This difference between the ZFC extensionality axiom and the mereological extensionality axiom follows from the fact that a mereological set is not uniquely determined by its elements. In Obojska (2013b) it was shown that the mereological extensionality axiom follows from the antisymmetry of the inclusion relation \(\subseteq\). Hence, it is the antisymmetry property for the inclusion relation that is crucial for both theories, for ZFC set theory and mereology.
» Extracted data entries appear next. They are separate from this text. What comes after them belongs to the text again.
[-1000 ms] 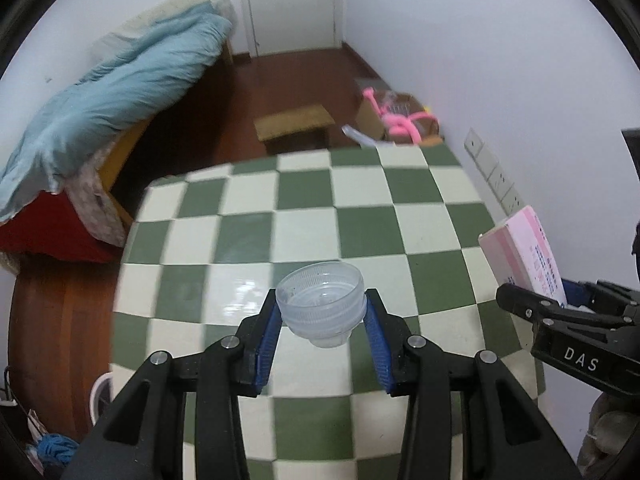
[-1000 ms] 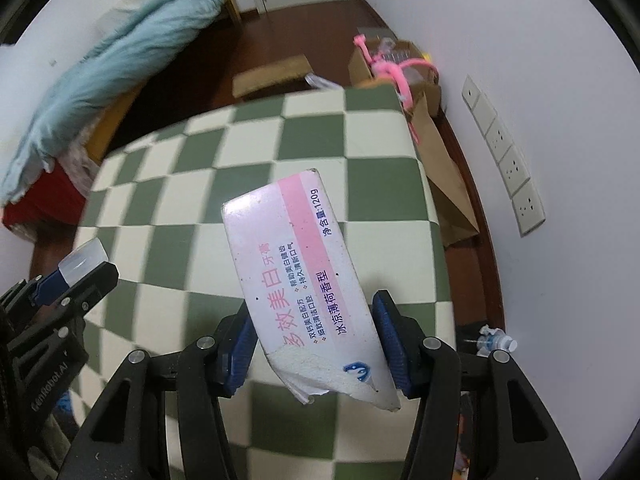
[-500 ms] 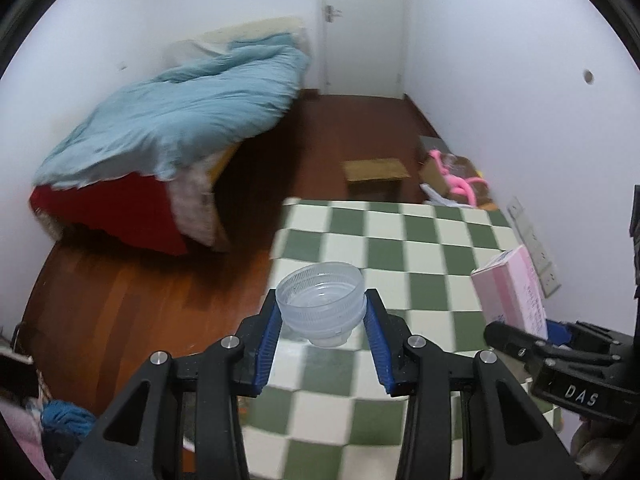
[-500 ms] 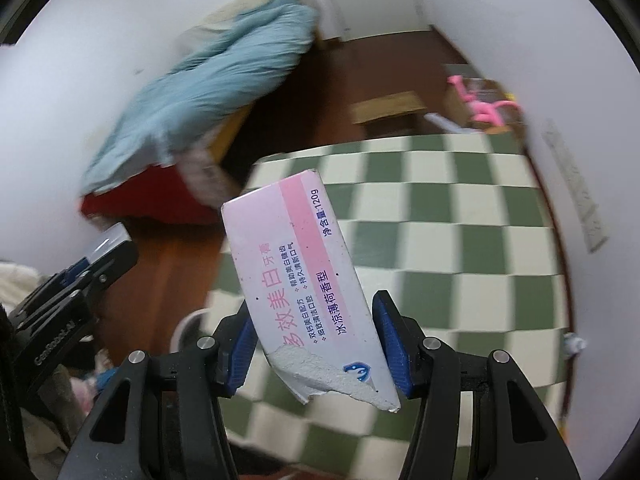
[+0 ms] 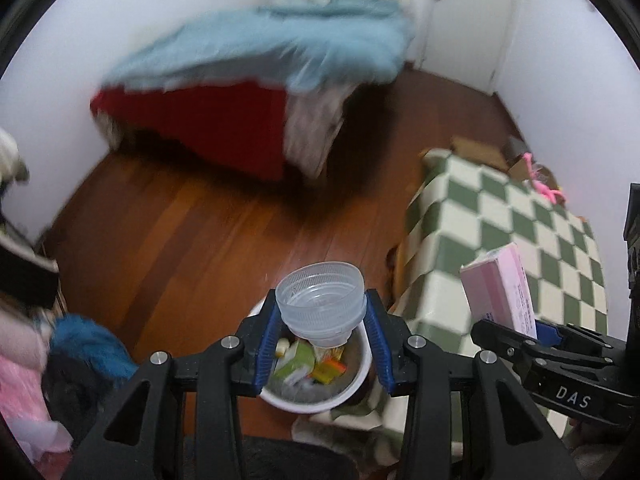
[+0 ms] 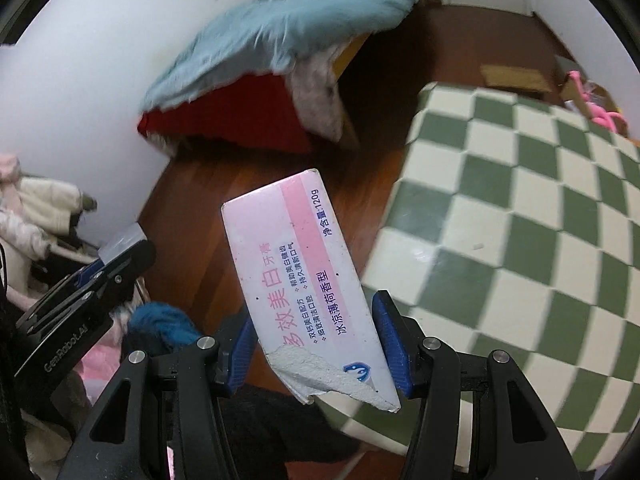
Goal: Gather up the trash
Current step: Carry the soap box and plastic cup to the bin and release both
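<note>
Clear plastic cup [image 5: 322, 304]; torn glossy cardboard box [image 6: 304, 280].

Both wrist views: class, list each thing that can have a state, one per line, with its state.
Left gripper: shut on plastic cup.
Plastic cup: held, open side up.
Right gripper: shut on toothpaste box.
Toothpaste box: held, lower end torn.
Trash bin: open, partly filled.

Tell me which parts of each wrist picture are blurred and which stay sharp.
Left wrist view: the bed and checkered tablecloth are smeared, while the left gripper and its clear plastic cup stay crisp. Right wrist view: the blue blanket smears; the pink toothpaste box print reads clearly.
</note>
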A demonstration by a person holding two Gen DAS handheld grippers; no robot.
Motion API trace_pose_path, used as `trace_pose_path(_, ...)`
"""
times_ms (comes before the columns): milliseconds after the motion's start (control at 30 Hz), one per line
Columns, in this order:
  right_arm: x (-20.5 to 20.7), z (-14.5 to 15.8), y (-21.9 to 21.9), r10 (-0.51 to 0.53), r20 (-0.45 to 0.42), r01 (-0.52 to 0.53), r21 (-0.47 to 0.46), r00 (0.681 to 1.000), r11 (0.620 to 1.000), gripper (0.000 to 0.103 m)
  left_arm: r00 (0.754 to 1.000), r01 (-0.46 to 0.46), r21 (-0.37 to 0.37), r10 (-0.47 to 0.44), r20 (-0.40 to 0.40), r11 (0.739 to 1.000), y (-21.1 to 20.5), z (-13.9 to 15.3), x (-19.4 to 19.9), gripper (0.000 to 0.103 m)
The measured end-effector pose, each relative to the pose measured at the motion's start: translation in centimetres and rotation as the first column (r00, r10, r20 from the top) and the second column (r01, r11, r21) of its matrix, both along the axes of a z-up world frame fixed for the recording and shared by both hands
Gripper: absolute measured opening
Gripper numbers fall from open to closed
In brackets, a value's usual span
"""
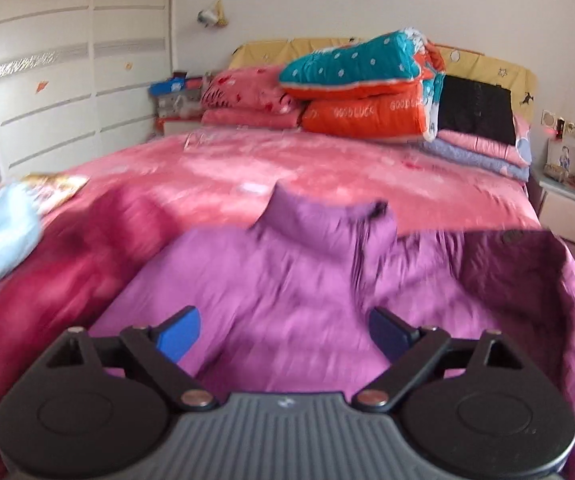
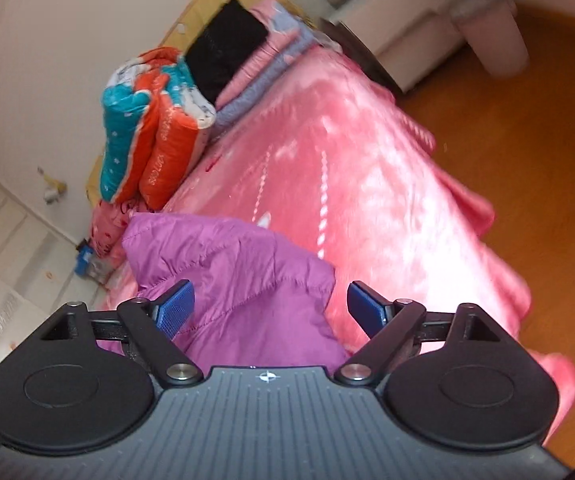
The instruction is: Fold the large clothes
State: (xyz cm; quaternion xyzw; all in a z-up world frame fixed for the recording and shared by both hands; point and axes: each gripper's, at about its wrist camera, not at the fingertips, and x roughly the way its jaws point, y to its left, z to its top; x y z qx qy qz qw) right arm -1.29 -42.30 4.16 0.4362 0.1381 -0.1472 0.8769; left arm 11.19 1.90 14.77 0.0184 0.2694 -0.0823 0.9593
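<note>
Now left claw (image 1: 283, 332) agape, right claw (image 2: 271, 308) tilted

Left gripper (image 1: 283, 336) held wide open, blue pads (image 1: 178, 334) well apart, nothing pinched between the jaws, pointed forward and down. Right gripper (image 2: 271, 310) also wide open, blue pads (image 2: 175, 310) well apart, nothing clamped between the jaws, rolled sideways and tilted down. No hand or sleeve seen in either wrist view.
</note>
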Motion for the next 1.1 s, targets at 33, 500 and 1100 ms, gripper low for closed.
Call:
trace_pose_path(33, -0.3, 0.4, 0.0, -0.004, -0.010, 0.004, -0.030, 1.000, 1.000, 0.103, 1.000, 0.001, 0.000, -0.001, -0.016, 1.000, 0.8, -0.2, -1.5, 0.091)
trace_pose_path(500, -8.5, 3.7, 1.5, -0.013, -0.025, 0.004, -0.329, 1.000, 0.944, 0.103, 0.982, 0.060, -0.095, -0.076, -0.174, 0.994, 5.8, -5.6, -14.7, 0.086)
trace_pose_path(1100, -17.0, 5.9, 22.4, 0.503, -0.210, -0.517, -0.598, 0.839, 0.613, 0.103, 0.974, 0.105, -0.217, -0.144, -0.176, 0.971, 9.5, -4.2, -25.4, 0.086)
Antisymmetry is a property which constitutes part of the extensionality principle. It is expressed as follows: \(A \subseteq B \; \wedge \; B \subseteq A \implies A=B\), and it is necessary for the mathematical concept of order. In a way antisymmetry “glues” objects in respect to the investigated relation. For example, the symmetry for the inclusion relation \(A \subseteq B \; \wedge \; B \subseteq A\) causes the equality of sets A and B. Therefore, antisymmetry excludes symmetry. If we want to maintain symmetry, we have to reject antisymmetry—the purpose of our developing a mereology without antisymmetry.

In a model of non-antisymmetric mereology presented in Obojska (2013b), the relation of division could become a fundamental relation since it is pre-ordering, i.e., it is reflexive and transitive. We chose the division relation because it so naturally corresponds to real phenomena. In fact, in science, we often speak about a division of cells, decomposition of waves into sums of sine and cosine functions, etc. Moreover, a division relation has the same features as the mereological ingredient (improper part) relation without antisymmetry.

Finally, Clay and Loeb showed that a model of classical mereology with an order relation and two additional postulates forms a model isomorphic to a Boolean algebra without a null element (Clay 1974; Loeb 2014). Likewise, a non-antisymmetric mereology could become a classical model of mereology if we define an order relation in terms of the new ingrediens relation, thus yielding a classical algebraic structure, which will be presented in the next section.

3.2 Non-antisymmetric Mereology

Let M be a space of physical objects, which are collective sets (classes), and \({{ \sqsubseteq }}\) the relation of ingrediens fulfilling the following two axioms:
$$\begin{aligned} {{{\forall }\,}}_{x \in M}\; (x {{\,{\sqsubseteq}\,}}x), \end{aligned}$$
$$\begin{aligned} {{{\forall }\,}}_{x,y,z \in M} \left( x {{\,{ \sqsubseteq }\,}}y \wedge y {{\,{ \sqsubseteq }\,}}z {{{\Longrightarrow }\,}}x {{\,{ \sqsubseteq }\,}}z \right) . \end{aligned}$$
Therefore, the relation of ingrediens is reflexive and transitive; it is pre-ordering.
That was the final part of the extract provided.